Idioms are funny. In English, when we describe someone caring and kind, we say they have a “big heart.” The Greeks say the same person as having “kidneys.” The Jewish people focus on the nose. Just before the tenth plague, after Moses warned Pharaoh about what was to come, “Moses, hot with anger, left Pharaoh” (Exodus 11:8). Literally, Moses was “hot of nose.”  Elsewhere, if someone has a “long nose,” they are patient, but if they are “high of nose,” they are arrogant. English has the same expression. We say an arrogant person has their “nose in the air.”
We use figures of speech all the time to make our words memorable. “That argument doesn’t hold water.” “My cup overflows.” “Stand up for the Word of God.” “I was tickled to death.” Songwriters are especially good at this. I like the line, “Her teeth are like the stars above – they come out every night.”
Sometimes I think James, the brother of Jesus, must have been a songwriter. He was undoubtedly a wordsmith introducing many new terms into the Greek language.
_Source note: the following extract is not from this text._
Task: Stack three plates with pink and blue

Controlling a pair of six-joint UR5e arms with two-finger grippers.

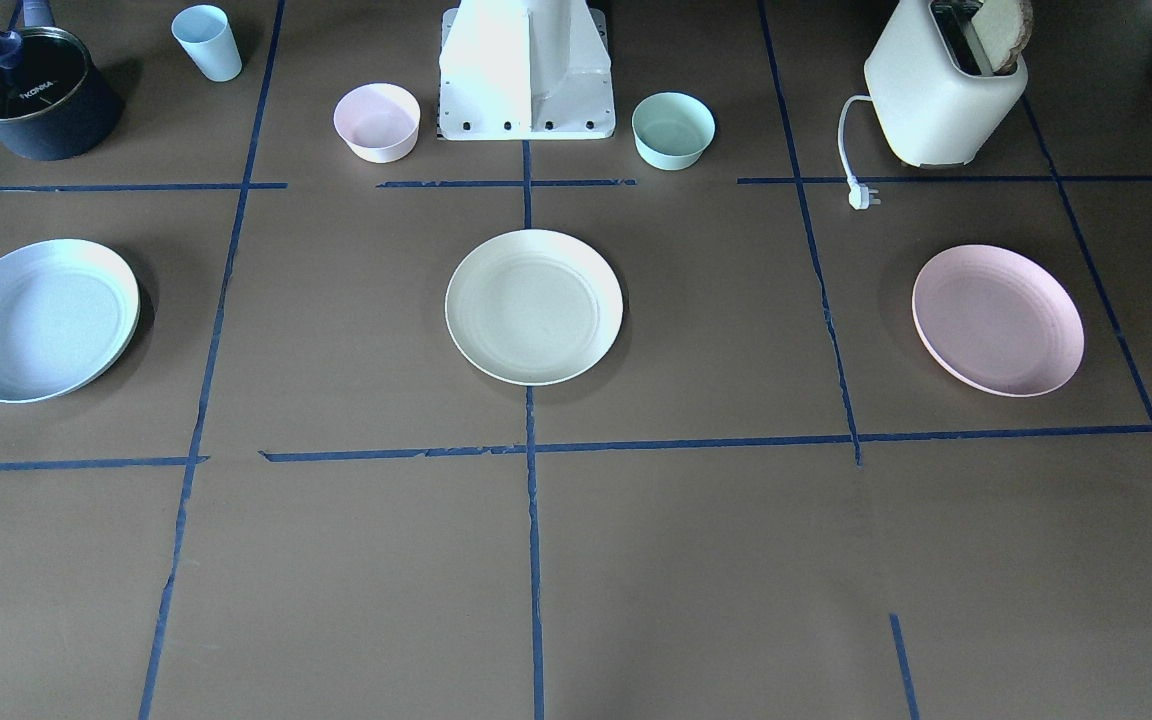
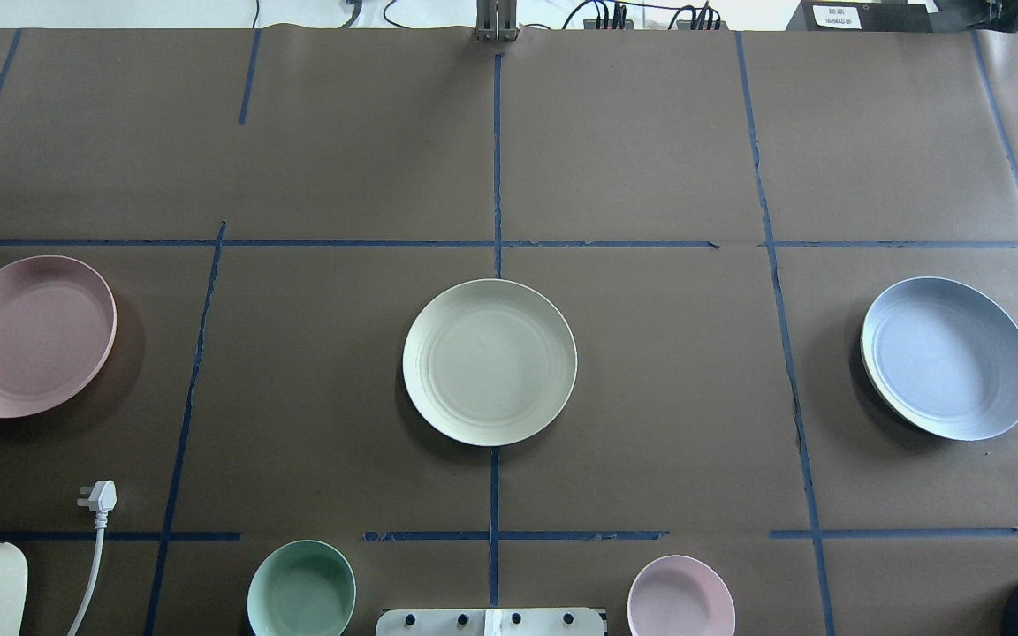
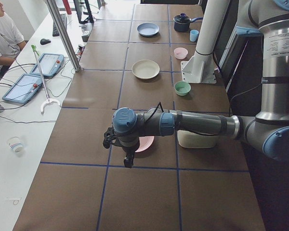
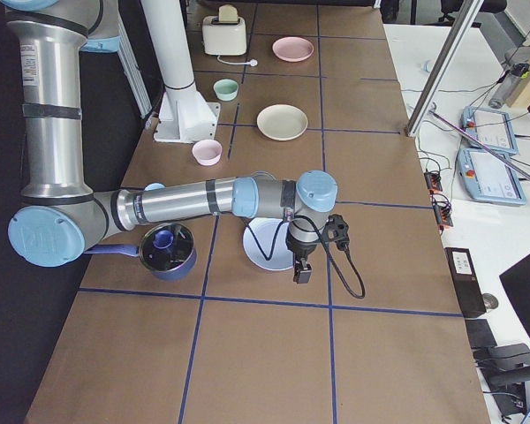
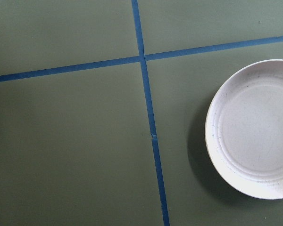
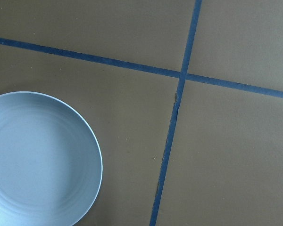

For example, a person like Lot’s wife who wants to be saved but also desires to live in Sodom is dipsuche: a person with two souls (James 1:8). Likewise, James describes the rich man who comes to worship dressed in fine clothes and adorned with jewels. The man has so many rings on his hands, James says the man has “golden fingers” (chrusodaktulios, χρυσοδακτύλιος James 2:2).
D.K. Campbell writes, “The Bible contains hundreds of figures of speech. E.W. Bullinger grouped the Bible’s figures of speech into more than 200 categories, giving 8,000 illustrations from the Scriptures, with the table of contents taking 28 pages to list the 200 categories!”
Take note of figures of speech as you read your Bible. Sometimes they will shock you. They will make you laugh at other times, but they will always be memorable.
Here in Kansas, our farmers are praying for much-needed rain. I wonder if it will be a “gully washer” or a “toad strangler.” What do you say?
 Mounce, W. D. (2006). In Mounce’s Complete Expository Dictionary of Old & New Testament Words (p. 898). Zondervan.